Some have commented that the incident exposes long-standing problems about how white institutions incorporate black artworks into galleries and collections. The incident was puzzling to Los Angeles-based curator and author Ikechukwu Casmir Onyewuenyi, who in a Twitter thread questioned whether the museum had put in place infrastructure to protect the installation and its intended audience, especially given Black’s two creators Power Naps, Acosta and Sosa have expertise in structural racism training for cultural institutions.

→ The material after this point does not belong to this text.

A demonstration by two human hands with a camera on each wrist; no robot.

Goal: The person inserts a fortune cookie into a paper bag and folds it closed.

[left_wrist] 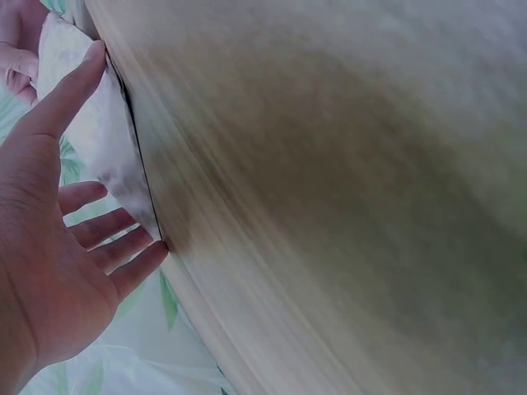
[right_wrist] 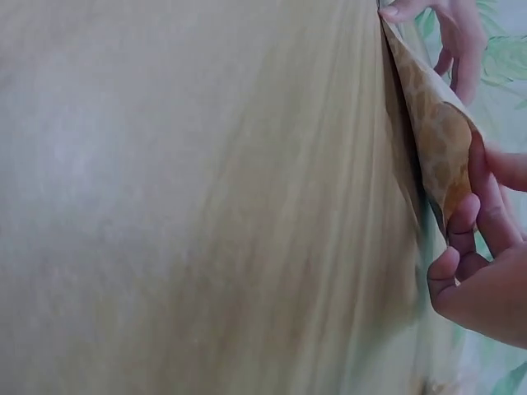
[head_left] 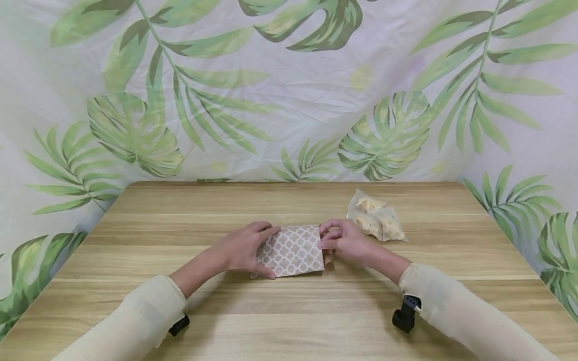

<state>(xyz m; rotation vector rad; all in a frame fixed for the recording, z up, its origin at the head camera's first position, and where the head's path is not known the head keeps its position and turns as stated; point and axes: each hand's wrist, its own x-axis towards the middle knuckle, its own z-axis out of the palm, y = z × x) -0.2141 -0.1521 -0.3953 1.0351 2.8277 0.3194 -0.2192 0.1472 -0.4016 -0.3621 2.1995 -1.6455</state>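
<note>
Paper bag (head_left: 292,250), patterned, flat at centre of wooden table (head_left: 289,311). Left hand (head_left: 244,248): fingers straight, pressing bag's left end down. Right hand (head_left: 345,240): fingers curled, pinching bag's right edge. Clear snack pouch (head_left: 376,216) just beyond, apart. Risk: crooked crease or torn edge if left-hand pressure slackens.

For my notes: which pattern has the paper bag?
Brown with white lattice pattern; head view shows it best.
</note>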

“I wonder if @MuseumModernArt and security got The White Institution’s Guide for Welcome Artists of Color and Their Audience,” Onyewuenyi wrote.
Sosa wrote the guide Onyewuenyi refers to, which sets parameters for how museums and other institutions can deal ethically with the work of color artists. In the guidewrites Sosa, “One of the most important things to think about when welcoming artists of color and their audience is what kind of infrastructure needs to accompany the event.”
“What happened to Heather is a nightmare,” Acosta said Centre County Report. Both Acosta and Sosa confirmed that the museum apologized to Agyepong.
Since MoMA invited the duo, Acosta and Sosa have been working with the education department to make theirs a reality Black power naps Readiness training, including racial sensitivity training for front and back of house staff and a social media campaign. Sosa and Acosta had hoped to mitigate the violence they and black viewers witnessed at this installation, which organizers said was bringing 100 people an hour into MoMA’s Creativity Lab. (The capacity of the hall is 100 people.)
Until this incident, the artists say the museum ignored their concerns about possible violence. But now Sosa says they are working with MoMA to implement a legal framework for the show’s final weeks.
“We need to be able to put the people most at risk front and center and put their voices and their needs front and center,” Acosta said. “And in this case, Heather [Agyepong] is part of the community we want to represent in this space. I would say that her voice should have been centered in this whole thing.”